Diese Funktion nutze ich selbst um Latin1 in UTF8 zu Konvertieren (für XML).

Der header('Content-Type: text/html; charset=utf-8'); bezieht sich in diesen fall 
auf die Kodierung des Browsers und hat keinerlei wirkung auf MySQL-Connection.


Evtl. Hilft dir das ja..

Doggy


----------



## daN-the-man (17. März 2007)

Ich habe nen ähnliches Problem.

In meinen Scripten habe ich über den Meta-Tag auf UTF-8 kodierung gestellt, die Scripte im Editor benutzen auch UTF-8, und die Tabellen sind ebenfalls so eingestellt. Wenn ich über meine Anwendung was in die Datenbank schreibe bzw was auslese, wird alles korrekt angezeigt. Auch wenn ich über die Shell mir Datensätze anzeigen lasse, werden die Umlaute korrekt angezeigt. Wenn ich mir allerdings alles in PHPMyAdmin anzeigen lasse, werden die Umlaute dort nicht korrekt angezeigt, und wenn ich über PMA was in der Tabelle änder, wird in der Anwendung und der Shell alles falsch angezeigt.

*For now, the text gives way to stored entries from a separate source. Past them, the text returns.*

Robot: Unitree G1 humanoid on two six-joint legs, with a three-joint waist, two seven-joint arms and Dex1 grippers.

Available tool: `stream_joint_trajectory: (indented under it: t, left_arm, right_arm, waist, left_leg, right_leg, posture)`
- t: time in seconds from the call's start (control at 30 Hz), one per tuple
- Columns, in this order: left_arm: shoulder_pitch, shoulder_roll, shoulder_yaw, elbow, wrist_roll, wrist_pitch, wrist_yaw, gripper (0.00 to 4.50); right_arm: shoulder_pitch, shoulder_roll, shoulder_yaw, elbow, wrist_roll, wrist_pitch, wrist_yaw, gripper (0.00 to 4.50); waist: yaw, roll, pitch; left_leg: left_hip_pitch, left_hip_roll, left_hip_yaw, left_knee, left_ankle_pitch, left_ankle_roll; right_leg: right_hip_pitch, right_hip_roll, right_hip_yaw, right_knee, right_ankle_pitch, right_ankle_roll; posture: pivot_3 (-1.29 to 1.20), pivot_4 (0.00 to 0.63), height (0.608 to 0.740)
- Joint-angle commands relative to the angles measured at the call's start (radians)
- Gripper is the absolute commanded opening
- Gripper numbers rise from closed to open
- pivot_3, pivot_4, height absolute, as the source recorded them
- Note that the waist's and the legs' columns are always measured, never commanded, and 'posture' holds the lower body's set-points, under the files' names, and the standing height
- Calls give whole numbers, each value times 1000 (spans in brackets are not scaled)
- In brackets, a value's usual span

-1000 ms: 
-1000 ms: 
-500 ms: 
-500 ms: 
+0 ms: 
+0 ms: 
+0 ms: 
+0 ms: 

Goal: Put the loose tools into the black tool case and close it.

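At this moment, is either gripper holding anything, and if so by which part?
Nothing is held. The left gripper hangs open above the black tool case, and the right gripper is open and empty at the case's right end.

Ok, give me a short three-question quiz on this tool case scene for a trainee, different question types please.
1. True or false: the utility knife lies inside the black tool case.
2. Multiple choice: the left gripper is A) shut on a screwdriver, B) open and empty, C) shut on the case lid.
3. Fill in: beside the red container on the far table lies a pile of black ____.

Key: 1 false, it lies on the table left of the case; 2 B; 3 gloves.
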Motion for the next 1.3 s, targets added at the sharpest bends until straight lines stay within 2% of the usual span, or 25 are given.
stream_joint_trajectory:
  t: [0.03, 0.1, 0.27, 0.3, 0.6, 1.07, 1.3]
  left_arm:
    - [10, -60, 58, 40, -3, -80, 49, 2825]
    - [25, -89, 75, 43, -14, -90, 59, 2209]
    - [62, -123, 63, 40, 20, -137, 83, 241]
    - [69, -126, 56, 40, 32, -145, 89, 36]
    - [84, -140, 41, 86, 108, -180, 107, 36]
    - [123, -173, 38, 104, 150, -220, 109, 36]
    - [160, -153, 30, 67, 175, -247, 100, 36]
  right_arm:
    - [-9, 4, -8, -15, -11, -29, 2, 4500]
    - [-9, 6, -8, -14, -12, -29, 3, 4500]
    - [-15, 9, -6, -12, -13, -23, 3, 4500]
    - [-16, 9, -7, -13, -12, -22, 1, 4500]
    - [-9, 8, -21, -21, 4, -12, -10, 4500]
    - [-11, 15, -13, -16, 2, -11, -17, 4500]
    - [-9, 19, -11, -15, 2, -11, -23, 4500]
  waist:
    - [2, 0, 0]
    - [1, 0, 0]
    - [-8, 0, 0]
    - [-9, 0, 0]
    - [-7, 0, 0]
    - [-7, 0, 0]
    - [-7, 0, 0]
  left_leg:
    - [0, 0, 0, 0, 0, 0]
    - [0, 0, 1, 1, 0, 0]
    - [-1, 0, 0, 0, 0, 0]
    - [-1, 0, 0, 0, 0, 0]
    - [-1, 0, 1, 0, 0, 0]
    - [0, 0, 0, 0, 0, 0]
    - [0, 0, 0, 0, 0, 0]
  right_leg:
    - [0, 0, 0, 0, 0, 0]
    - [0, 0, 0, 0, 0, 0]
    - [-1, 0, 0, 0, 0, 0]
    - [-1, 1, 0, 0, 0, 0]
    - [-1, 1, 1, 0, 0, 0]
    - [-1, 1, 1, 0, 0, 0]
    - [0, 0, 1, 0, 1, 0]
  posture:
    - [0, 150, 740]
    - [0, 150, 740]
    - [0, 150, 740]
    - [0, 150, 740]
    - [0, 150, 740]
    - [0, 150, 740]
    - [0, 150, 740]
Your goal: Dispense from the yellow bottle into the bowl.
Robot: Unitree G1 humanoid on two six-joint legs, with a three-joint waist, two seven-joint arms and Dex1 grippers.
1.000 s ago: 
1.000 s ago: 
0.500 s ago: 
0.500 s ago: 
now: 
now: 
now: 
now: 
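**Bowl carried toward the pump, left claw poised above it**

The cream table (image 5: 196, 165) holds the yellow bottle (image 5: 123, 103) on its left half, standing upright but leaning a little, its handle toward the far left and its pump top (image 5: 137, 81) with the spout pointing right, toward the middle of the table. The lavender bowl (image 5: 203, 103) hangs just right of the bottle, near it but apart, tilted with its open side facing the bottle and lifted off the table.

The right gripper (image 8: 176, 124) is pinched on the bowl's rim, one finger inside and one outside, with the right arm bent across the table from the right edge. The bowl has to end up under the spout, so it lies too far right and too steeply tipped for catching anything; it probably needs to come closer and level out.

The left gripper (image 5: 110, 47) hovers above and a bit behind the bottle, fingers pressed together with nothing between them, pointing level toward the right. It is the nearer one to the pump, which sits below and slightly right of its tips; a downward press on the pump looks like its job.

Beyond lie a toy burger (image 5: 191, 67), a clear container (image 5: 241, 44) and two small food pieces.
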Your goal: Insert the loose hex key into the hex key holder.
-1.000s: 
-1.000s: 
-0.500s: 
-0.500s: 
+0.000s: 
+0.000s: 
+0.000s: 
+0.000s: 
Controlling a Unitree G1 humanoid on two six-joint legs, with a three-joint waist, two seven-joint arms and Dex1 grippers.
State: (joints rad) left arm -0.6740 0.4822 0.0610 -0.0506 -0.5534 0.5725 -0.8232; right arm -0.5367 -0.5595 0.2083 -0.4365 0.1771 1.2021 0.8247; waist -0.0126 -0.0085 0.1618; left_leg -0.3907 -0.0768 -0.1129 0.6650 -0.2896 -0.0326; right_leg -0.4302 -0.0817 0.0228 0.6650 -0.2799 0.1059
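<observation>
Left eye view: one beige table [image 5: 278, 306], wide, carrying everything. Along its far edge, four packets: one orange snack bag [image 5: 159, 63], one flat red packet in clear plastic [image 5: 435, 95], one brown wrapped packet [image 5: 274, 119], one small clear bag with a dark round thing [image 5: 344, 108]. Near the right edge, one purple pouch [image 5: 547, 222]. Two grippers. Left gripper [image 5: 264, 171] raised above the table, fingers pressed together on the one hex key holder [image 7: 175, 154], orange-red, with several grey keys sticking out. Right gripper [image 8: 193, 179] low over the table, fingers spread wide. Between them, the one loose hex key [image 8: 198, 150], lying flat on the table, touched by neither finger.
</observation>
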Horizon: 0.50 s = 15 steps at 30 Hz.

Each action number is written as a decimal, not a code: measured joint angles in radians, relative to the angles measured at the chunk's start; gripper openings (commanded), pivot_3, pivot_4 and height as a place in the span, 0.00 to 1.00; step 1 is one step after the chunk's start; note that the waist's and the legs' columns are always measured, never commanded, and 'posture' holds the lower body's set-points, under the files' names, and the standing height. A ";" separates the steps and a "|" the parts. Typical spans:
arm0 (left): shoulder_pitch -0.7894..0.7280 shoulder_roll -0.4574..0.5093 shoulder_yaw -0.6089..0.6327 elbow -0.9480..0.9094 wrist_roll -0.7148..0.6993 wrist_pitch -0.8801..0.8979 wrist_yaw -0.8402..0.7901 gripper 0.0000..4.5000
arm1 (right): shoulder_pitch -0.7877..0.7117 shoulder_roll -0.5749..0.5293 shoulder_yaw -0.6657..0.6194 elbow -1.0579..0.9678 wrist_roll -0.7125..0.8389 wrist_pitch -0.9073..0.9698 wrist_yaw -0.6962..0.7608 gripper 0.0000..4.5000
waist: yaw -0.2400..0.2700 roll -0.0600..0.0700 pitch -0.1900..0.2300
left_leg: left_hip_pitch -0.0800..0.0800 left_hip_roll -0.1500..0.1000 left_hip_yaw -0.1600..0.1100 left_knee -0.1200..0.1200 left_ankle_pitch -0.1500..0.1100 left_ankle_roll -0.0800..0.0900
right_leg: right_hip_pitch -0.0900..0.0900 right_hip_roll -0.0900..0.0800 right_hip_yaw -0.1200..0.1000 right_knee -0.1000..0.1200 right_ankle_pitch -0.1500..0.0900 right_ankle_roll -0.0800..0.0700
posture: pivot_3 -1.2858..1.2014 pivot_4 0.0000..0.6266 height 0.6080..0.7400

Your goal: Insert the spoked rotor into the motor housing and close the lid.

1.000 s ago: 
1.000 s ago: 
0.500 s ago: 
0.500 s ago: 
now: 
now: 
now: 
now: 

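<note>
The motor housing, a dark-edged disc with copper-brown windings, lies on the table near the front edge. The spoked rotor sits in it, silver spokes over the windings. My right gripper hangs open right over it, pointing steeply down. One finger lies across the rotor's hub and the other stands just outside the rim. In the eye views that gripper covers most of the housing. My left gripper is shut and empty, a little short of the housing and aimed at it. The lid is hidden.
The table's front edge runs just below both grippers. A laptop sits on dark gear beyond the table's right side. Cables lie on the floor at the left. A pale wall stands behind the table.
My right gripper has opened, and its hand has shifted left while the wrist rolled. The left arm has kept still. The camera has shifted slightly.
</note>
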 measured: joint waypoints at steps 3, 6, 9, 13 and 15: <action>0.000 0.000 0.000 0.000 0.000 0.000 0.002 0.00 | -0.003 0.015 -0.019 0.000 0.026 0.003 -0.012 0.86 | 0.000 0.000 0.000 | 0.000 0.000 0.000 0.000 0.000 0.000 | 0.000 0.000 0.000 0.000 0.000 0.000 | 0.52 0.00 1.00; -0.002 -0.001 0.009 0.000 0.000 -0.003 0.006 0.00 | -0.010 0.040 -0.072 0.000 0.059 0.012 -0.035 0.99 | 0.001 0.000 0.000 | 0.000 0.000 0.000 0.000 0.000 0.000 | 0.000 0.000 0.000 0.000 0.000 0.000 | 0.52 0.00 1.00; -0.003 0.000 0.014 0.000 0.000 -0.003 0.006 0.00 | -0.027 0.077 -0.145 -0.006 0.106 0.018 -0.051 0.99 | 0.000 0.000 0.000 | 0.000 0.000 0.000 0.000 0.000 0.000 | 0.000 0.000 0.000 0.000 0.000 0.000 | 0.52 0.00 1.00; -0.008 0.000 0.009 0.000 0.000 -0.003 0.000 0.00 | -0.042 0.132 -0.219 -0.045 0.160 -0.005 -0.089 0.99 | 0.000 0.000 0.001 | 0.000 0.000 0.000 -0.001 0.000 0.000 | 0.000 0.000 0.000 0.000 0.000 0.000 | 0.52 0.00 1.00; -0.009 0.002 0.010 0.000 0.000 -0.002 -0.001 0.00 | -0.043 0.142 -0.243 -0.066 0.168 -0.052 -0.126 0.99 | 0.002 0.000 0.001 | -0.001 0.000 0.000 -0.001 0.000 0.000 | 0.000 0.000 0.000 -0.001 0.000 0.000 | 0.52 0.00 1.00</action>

Kennt einer das Problem? Ich habe in PMA definitiv UTF-8 Kodierung eingestellt.


----------



## DemDoggy (17. März 2007)

Ich würde sagen, dass es ein Browser Problem ist.
Wie ist die Kodierung der Seitet?

Sollte es ISO-8859-1 sein - dann gibt PHPMyAdmin kein richtigen UTF8 Header aus.

Ich Persönlich arbeite immer mit dem Latin-Schriftsatz...
und bei bedarf konvertiere ich es zu UTF-8...

Damit fahre ich ganz gut - und habe weniger Probleme...


----------